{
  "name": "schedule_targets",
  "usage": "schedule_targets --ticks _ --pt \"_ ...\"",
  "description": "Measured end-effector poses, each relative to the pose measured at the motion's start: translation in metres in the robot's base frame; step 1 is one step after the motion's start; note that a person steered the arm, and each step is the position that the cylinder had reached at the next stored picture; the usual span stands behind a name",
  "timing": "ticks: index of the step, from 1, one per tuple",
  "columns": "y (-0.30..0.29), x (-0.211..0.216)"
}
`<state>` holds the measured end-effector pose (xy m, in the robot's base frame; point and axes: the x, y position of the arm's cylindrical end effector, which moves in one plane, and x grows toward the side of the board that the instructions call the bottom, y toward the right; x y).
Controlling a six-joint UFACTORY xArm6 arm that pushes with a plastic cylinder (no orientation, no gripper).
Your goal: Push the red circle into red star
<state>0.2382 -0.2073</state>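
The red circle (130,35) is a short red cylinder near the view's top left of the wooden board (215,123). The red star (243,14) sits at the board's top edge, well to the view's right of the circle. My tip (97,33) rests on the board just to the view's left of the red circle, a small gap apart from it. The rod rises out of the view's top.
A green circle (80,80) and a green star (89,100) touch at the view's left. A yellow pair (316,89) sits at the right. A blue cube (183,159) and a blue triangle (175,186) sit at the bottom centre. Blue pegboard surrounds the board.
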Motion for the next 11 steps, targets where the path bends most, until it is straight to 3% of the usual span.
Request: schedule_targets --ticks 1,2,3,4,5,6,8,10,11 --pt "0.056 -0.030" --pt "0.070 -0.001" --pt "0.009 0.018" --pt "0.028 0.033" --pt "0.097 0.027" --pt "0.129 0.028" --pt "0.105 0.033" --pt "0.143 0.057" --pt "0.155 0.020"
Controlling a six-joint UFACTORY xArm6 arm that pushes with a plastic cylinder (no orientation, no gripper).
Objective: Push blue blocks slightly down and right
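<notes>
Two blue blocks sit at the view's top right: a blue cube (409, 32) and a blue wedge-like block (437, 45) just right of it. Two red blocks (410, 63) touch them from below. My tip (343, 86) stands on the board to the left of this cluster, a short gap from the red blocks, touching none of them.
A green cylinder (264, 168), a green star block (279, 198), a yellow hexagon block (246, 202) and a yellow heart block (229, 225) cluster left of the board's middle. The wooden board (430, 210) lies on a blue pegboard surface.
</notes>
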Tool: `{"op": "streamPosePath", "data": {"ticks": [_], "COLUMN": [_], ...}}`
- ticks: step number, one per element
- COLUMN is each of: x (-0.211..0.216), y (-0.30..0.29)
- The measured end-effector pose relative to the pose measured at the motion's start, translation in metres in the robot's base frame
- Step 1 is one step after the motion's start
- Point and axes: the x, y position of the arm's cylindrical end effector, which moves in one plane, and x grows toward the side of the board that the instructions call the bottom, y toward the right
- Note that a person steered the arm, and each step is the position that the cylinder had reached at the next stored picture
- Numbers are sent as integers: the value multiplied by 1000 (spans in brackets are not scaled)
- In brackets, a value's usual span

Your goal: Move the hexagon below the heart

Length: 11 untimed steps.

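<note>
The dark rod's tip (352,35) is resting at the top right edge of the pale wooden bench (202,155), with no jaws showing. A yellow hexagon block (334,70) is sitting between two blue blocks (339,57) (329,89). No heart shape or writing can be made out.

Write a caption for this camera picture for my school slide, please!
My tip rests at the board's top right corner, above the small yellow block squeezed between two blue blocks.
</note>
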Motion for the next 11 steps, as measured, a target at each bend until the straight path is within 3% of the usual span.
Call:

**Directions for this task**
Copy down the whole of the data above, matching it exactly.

**Task answer**
{
  "name": "schedule_targets",
  "usage": "schedule_targets --ticks _ --pt \"_ ...\"",
  "description": "Measured end-effector poses, each relative to the pose measured at the motion's start: translation in metres in the robot's base frame; step 1 is one step after the motion's start; note that a person steered the arm, and each step is the position that the cylinder had reached at the next stored picture; the usual span stands behind a name",
  "timing": "ticks: index of the step, from 1, one per tuple",
  "columns": "y (-0.30..0.29), x (-0.211..0.216)"
}
`<state>` holds the measured end-effector pose (xy m, in the robot's base frame; point and axes: the x, y position of the arm's cylindrical end effector, which moves in one plane, and x grows toward the side of the board that the instructions call the bottom, y toward the right; x y).
Controlling a six-joint UFACTORY xArm6 arm that pushes with a plastic cylinder (no orientation, no gripper).
Your goal: Push the red circle into red star
<state>0.2382 -0.2073</state>
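The red circle (130,35) is a short red cylinder near the view's top left of the wooden board (215,123). The red star (243,14) sits at the board's top edge, well to the view's right of the circle. My tip (97,33) rests on the board just to the view's left of the red circle, a small gap apart from it. The rod rises out of the view's top.
A green circle (80,80) and a green star (89,100) touch at the view's left. A yellow pair (316,89) sits at the right. A blue cube (183,159) and a blue triangle (175,186) sit at the bottom centre. Blue pegboard surrounds the board.
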Motion for the next 11 steps, targets where the path bends most, until it is straight to 3% of the usual span.
Request: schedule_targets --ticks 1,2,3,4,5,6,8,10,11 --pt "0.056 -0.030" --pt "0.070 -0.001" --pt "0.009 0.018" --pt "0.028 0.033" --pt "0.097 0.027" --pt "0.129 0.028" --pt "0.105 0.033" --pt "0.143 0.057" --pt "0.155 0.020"
Controlling a six-joint UFACTORY xArm6 arm that pushes with a plastic cylinder (no orientation, no gripper).
Objective: Push blue blocks slightly down and right
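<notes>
Two blue blocks sit at the view's top right: a blue cube (409, 32) and a blue wedge-like block (437, 45) just right of it. Two red blocks (410, 63) touch them from below. My tip (343, 86) stands on the board to the left of this cluster, a short gap from the red blocks, touching none of them.
A green cylinder (264, 168), a green star block (279, 198), a yellow hexagon block (246, 202) and a yellow heart block (229, 225) cluster left of the board's middle. The wooden board (430, 210) lies on a blue pegboard surface.
</notes>
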Tool: `{"op": "streamPosePath", "data": {"ticks": [_], "COLUMN": [_], ...}}`
- ticks: step number, one per element
- COLUMN is each of: x (-0.211..0.216), y (-0.30..0.29)
- The measured end-effector pose relative to the pose measured at the motion's start, translation in metres in the robot's base frame
- Step 1 is one step after the motion's start
- Point and axes: the x, y position of the arm's cylindrical end effector, which moves in one plane, and x grows toward the side of the board that the instructions call the bottom, y toward the right
- Note that a person steered the arm, and each step is the position that the cylinder had reached at the next stored picture
- Numbers are sent as integers: the value multiplied by 1000 (spans in brackets are not scaled)
- In brackets, a value's usual span

Your goal: Move the hexagon below the heart

Length: 11 untimed steps.

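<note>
The dark rod's tip (352,35) is resting at the top right edge of the pale wooden bench (202,155), with no jaws showing. A yellow hexagon block (334,70) is sitting between two blue blocks (339,57) (329,89). No heart shape or writing can be made out.

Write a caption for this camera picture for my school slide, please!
My tip rests at the board's top right corner, above the small yellow block squeezed between two blue blocks.
</note>
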Motion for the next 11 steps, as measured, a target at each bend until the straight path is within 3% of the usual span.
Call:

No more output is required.